I'm working on a dag that get file from sftp then attach the file in the email using airflow.
The process:
- Copy file from sftp to
./my_path/my_file.txt
locally. - Use the path to find the file and attach in the email.
After further investigation, I need to make sure that both tasks to run with the same worker since I want to save the file locally rather than in GCS.
Hence, I used SubDagOperator
for this.

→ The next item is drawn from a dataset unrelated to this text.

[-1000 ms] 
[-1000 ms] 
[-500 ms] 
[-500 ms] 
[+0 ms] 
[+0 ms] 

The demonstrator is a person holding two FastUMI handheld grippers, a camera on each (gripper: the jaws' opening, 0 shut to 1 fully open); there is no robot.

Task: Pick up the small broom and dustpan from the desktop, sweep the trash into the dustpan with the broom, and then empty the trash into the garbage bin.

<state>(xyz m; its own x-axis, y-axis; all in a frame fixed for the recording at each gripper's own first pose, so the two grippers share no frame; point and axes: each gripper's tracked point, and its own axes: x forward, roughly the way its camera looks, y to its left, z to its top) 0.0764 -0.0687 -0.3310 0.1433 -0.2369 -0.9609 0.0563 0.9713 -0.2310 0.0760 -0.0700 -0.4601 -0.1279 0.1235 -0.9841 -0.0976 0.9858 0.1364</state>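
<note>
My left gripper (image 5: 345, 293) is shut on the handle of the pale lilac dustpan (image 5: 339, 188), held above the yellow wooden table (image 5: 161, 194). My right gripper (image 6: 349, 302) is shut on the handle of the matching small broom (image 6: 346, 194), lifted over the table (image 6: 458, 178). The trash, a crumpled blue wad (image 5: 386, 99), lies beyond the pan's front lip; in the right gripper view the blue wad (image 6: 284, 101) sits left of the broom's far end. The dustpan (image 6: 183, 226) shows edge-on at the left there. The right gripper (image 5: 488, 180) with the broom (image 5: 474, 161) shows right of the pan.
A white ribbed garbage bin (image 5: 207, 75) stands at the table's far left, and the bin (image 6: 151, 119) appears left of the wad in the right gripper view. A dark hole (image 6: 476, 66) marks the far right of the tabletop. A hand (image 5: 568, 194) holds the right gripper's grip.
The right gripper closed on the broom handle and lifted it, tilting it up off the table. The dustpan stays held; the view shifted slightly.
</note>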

Based on this answer.
The code is running fine until I added EmailOperator
. This send_email
task failed because it cannot find the path of the file.
import os
from datetime import datetime, timedelta
from airflow import DAG
from airflow.providers.sftp.operators.sftp import SFTPOperator
from airflow.providers.google.cloud.transfers.sftp_to_gcs import SFTPToGCSOperator
from airflow.operators.dummy import DummyOperator
from airflow.operators.subdag_operator import SubDagOperator
from airflow.operators.email import EmailOperator
default_args = {
"owner": "my_email@example.com",
"start_date": datetime(2021, 11, 1),
"retries": 1,
"retry_delay": timedelta(seconds=60),
"depends_on_past": False,
"email": ["my_email@example.com],
"email_on_failure": True,
"email_on_retry": False,
"catchup": False
}
PARENT_DAG_NAME = "parent_dag_v3"
CHILD_DAG_NAME = "run_child_dag"
dag = DAG(
PARENT_DAG_NAME,
default_args=default_args,
description="My awesome pipeline",
schedule_interval="0 7 * * *"
)
def child_dags(parent_dag_name, child_dag_name, args):
child_dag = DAG(
"{0}.{1}".format(parent_dag_name, child_dag_name),
default_args=args,
description="My child DAG",
schedule_interval=None
)
copy_file = SFTPOperator(
task_id="download_my_files",
ssh_conn_id="=my_conn",
local_filepath="./my_path/my_file.txt",
remote_filepath="/IN/my_file.txt",
operation="get",
create_intermediate_dirs=True,
dag=child_dag
)
send_email = EmailOperator(
to=["user_email@example.com"],
task_id="send_email",
subject="Testing onlyyy",
html_content="blahblah falafel wooooo",
files=["./my_path/my_file.txt"], # STUCK HERE
dag=child_dag)
copy_file >> send_email
return child_dag
run_child_dag = SubDagOperator(
task_id = CHILD_DAG_NAME,
subdag=child_dags(parent_dag_name = PARENT_DAG_NAME,
child_dag_name = CHILD_DAG_NAME, # Must be the same as task ID
args = dag.default_args),
dag=dag
)
start = DummyOperator(task_id="start", dag=dag)
start >> run_child_dag
Main question is, how do I find the right path to be used in EmailOperator
?
If there is any better way of doing this using GCS
for example, I'm open for suggestions.